Why does the C-1 (course template) need to include a question asking for student learning outcomes (SLOs)?
The main external impetus towards gathering this information comes from the Higher Learning Commission (HLC), which noted in the “Advancement Section” of its report to UC following its site visit here:
The development and implementation of assessment efforts across the university has been noteworthy in the past two years, however, documenting the influence of assessment on student learning is in the early stages. The visiting team recommends that in order to understand the university assessment activity as a whole, UC should create a university-wide planning process for academic assessment with over-arching goals and time tables.
Elsewhere in this same report, the HLC reviewers emphasized the need for UC to “create widespread consensus on a definition of assessment that involves help in understanding how to assess student learning outcomes. The faculty must own and value the process.”
For many UC courses, defining SLOs for a course or program will be a routine matter because those will already exist through documents prepared for other accreditation processes, in the form of well-crafted outcomes for TAG courses, or through the standards and guidelines of national professional organizations. The process of defining SLOs thus rests upon conventions and expectations that not only already exist throughout much of the disciplines and professions but that are also steadily increasing in importance.

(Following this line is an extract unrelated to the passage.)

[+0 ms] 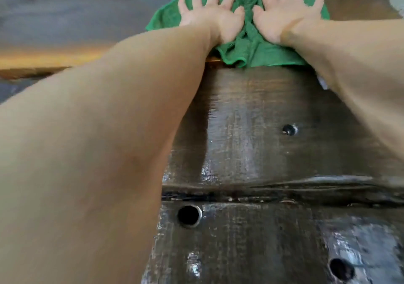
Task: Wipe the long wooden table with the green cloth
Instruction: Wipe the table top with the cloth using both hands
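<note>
The table (251,148) fills the lower and middle view, a dark, glossy wooden top running away from the camera, with wet-looking sheen in streaks and a seam across it. Two bare forearms reach forward over it. The cloth (249,43), green and rumpled, lies on the table's far part, bunched into folds between the hands. The left hand (214,19) presses flat on the cloth's left side, fingers straight and spread. The right hand (284,14) presses flat on its right side, fingers likewise straight and splayed. The two thumbs are near each other, not touching. A round hole (189,216) sits just below the seam, another hole (341,269) lower right
</note>
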The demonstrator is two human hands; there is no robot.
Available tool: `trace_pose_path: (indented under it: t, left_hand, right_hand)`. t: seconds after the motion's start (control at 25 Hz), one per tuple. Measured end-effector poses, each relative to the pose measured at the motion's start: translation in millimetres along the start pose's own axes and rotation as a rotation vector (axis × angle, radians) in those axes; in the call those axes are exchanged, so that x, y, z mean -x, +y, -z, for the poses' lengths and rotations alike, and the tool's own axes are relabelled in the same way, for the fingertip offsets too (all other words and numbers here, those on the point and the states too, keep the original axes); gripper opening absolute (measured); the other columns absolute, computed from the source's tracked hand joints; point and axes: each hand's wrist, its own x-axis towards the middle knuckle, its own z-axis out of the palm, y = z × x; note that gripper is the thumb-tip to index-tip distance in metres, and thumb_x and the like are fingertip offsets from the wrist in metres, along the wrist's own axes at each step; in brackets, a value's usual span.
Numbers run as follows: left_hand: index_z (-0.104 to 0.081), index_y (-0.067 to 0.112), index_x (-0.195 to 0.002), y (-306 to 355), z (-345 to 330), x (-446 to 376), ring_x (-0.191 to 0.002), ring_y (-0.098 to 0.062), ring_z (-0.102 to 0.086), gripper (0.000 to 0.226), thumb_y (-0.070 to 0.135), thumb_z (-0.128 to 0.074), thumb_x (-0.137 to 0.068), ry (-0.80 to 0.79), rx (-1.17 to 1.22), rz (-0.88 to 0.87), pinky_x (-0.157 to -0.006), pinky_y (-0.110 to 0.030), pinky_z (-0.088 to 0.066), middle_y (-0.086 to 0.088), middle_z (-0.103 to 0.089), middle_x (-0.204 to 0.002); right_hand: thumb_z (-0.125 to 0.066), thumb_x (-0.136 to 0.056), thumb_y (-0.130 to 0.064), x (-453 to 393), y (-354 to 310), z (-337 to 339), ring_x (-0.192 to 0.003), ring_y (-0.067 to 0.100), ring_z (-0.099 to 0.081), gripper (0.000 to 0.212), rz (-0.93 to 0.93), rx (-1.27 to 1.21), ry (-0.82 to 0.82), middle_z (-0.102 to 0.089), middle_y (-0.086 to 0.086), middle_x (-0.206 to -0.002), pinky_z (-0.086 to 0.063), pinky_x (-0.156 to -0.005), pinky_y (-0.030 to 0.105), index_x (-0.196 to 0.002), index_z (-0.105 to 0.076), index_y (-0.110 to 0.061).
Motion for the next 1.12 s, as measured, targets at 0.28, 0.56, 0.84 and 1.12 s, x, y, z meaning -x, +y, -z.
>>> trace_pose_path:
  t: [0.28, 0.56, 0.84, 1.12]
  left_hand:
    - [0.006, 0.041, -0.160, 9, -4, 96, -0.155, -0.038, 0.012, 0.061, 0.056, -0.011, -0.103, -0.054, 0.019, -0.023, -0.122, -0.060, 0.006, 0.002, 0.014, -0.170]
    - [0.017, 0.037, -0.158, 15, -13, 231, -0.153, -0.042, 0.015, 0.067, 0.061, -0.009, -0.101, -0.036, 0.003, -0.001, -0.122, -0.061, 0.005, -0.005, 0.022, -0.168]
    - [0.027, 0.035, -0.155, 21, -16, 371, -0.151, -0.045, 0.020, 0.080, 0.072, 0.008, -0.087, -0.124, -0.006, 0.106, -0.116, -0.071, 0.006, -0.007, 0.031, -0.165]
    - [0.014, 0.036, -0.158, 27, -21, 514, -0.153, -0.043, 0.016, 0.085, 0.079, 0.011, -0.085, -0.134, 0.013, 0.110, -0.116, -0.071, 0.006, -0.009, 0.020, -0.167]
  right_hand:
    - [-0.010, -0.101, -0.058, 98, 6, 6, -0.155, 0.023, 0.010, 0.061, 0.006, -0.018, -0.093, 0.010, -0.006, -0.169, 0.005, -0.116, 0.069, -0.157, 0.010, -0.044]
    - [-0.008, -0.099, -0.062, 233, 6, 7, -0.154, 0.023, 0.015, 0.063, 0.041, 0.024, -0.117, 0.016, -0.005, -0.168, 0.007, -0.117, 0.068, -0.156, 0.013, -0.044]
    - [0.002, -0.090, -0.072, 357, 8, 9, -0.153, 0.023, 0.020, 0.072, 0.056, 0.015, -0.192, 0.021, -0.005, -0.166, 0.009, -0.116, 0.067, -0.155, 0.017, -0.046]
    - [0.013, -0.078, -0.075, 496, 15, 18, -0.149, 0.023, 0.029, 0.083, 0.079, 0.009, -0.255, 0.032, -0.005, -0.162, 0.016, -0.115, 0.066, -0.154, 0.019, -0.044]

In terms of our own hopes that a “conversion from quarters to semesters truly means a transformation of teaching and learning at UC,” the identification of SLOs plays a major role in achieving that vision. We see this process as helping faculty to be more purposeful in aligning course content and assignments with the stated outcomes; and also helping students to focus their own learning in more effective ways. Carefully defined SLOs can thus allow both instructors and students to be more efficient within the teaching and learning process.
If we are to be serious about the task of assessing student learning, we need to put in place the SLOs that will be necessary for such assessment ever to take place. Amidst the various questions on the C-1 form, the one about SLOs is the most important that we ask.